Souvent on cherche bien pourquoi son âme est gaie :
C’est qu’une grêle a fait quelques trous dans sa baie,
Et que notre chagrin par eux s’en est allé
Vers d’autres cœurs, s’offrir ainsi qu’un fiancé.
Car, dans notre existence où tout est servitude,
Notre chagrin, lui-même, est plein d’ingratitude.

Enfin, nous voilà donc en route pour l’oubli.
Vous, mieux portante, et moi, tout à fait rétabli.
Nous allons étouffer nos remords sous le sable.
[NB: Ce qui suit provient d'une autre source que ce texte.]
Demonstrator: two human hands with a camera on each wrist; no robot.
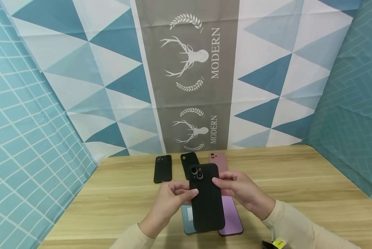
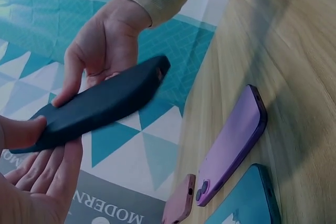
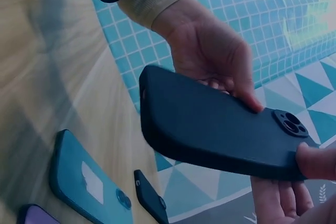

C’est mal, oh ! c’est très mal, mais c’est indispensable.
Nous quittons l’ombre triste et cherchons le soleil,
C’est l’abandon des habits noirs, c’est le réveil
Au bruit d’une fanfare éclatante de cuivre.
Nous marchons vers la vie en espérant la vivre ;
Nous allons démembrer la croix que nous portons ;
Nous nous en servirons en guise de bâtons
Pour abattre les fruits qui pendent à la branche :
Notre soif de bonheur a besoin qu’on l’étanche.